(GIVEN DATA)
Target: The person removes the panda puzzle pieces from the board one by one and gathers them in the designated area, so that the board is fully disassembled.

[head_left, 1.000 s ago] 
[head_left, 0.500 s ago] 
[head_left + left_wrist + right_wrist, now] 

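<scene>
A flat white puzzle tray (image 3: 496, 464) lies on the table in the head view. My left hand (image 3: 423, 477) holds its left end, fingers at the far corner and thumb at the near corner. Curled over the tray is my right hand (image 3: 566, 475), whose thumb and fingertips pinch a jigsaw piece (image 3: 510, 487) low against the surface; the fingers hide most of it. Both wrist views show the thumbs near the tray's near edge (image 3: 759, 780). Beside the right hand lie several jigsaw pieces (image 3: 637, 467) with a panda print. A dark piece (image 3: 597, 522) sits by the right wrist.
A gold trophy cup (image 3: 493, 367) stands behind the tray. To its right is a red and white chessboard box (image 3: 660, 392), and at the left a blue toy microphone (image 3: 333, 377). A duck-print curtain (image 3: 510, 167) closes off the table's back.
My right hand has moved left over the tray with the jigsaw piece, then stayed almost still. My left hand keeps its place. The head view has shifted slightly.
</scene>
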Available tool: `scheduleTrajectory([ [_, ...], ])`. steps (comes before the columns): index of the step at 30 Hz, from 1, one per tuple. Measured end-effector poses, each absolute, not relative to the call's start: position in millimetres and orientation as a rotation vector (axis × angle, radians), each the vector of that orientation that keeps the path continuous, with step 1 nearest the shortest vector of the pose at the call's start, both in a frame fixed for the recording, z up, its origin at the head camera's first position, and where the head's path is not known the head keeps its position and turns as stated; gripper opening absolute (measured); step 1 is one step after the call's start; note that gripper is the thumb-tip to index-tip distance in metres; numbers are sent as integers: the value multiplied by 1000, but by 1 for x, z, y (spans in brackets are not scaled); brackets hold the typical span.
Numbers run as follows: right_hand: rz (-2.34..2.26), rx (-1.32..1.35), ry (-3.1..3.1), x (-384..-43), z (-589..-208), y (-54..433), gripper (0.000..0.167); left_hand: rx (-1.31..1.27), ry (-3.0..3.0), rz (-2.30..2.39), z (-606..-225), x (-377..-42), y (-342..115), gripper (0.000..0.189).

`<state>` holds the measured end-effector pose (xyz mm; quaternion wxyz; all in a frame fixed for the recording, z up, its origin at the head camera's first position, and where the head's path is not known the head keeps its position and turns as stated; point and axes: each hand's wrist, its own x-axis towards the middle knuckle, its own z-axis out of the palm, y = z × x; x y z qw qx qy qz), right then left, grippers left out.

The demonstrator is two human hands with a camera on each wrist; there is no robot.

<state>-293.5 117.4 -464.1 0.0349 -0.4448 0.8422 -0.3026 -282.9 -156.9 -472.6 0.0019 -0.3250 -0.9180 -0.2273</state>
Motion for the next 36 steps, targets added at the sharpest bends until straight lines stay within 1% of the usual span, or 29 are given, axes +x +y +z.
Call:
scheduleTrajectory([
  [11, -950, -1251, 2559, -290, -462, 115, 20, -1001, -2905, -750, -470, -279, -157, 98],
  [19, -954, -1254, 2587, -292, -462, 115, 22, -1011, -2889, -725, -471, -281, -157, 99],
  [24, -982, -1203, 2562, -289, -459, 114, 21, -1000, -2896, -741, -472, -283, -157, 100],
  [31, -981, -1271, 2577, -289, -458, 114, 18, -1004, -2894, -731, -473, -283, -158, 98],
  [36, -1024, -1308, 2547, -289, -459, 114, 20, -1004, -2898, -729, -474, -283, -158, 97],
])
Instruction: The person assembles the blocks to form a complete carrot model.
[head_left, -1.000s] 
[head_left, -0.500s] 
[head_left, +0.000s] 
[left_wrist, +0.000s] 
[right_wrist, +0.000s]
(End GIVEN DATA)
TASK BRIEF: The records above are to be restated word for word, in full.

COMPLETED EXERCISE:
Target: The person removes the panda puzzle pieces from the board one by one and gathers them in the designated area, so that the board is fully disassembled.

[head_left, 1.000 s ago] 
[head_left, 0.500 s ago] 
[head_left + left_wrist + right_wrist, now] 

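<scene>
A flat white puzzle tray (image 3: 496, 464) lies on the table in the head view. My left hand (image 3: 423, 477) holds its left end, fingers at the far corner and thumb at the near corner. Curled over the tray is my right hand (image 3: 566, 475), whose thumb and fingertips pinch a jigsaw piece (image 3: 510, 487) low against the surface; the fingers hide most of it. Both wrist views show the thumbs near the tray's near edge (image 3: 759, 780). Beside the right hand lie several jigsaw pieces (image 3: 637, 467) with a panda print. A dark piece (image 3: 597, 522) sits by the right wrist.
A gold trophy cup (image 3: 493, 367) stands behind the tray. To its right is a red and white chessboard box (image 3: 660, 392), and at the left a blue toy microphone (image 3: 333, 377). A duck-print curtain (image 3: 510, 167) closes off the table's back.
My right hand has moved left over the tray with the jigsaw piece, then stayed almost still. My left hand keeps its place. The head view has shifted slightly.
</scene>
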Available tool: `scheduleTrajectory([ [_, ...], ])`. steps (comes before the columns): index of the step at 30 Hz, from 1, one per tuple. Measured end-effector poses, each absolute, not relative to the call's start: position in millimetres and orientation as a rotation vector (axis × angle, radians), each the vector of that orientation that keeps the path continuous, with step 1 nearest the shortest vector of the pose at the call's start, both in a frame fixed for the recording, z up, its origin at the head camera's first position, and where the head's path is not known the head keeps its position and turns as stated; gripper opening absolute (measured); step 1 is one step after the call's start; note that gripper is the thumb-tip to index-tip distance in metres; numbers are sent as integers: the value multiplied by 1000, but by 1 for x, z, y (spans in brackets are not scaled); brackets hold the typical span.
Numbers run as follows: right_hand: rz (-2.34..2.26), rx (-1.32..1.35), ry (-3.1..3.1), x (-384..-43), z (-589..-208), y (-54..433), gripper (0.000..0.167); left_hand: rx (-1.31..1.27), ry (-3.0..3.0), rz (-2.30..2.39), z (-606..-225), x (-377..-42), y (-342..115), gripper (0.000..0.189).

`<state>` holds the measured end-effector pose (xyz mm; quaternion wxyz; all in a frame fixed for the recording, z up, its origin at the head camera's first position, and where the head's path is not known the head keeps its position and turns as stated; point and axes: each hand's wrist, its own x-axis towards the middle knuckle, its own z-axis out of the palm, y = z × x; x y z qw qx qy qz), right then left, grippers left out.

The demonstrator is two human hands with a camera on each wrist; there is no robot.

<state>-293.5 117.4 -464.1 0.0349 -0.4448 0.8422 -0.3026 -282.9 -156.9 -472.6 0.0019 -0.3250 -0.9180 -0.2273</state>
Motion for the next 36 steps, targets added at the sharpest bends until straight lines stay within 1% of the usual span, or 29 are given, axes +x +y +z.
Call:
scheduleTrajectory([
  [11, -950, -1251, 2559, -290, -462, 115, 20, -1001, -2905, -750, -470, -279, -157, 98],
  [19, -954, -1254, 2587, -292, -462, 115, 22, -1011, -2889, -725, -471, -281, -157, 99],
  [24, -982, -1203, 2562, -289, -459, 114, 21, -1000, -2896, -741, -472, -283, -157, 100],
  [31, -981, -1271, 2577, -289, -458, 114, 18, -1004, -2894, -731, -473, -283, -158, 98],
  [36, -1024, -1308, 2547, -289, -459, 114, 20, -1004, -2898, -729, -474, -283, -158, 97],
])
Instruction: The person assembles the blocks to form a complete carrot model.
[head_left, -1.000s] 
[head_left, -0.500s] 
[head_left, +0.000s] 
[left_wrist, +0.000s] 
[right_wrist, +0.000s]

No more output will be given for this exercise.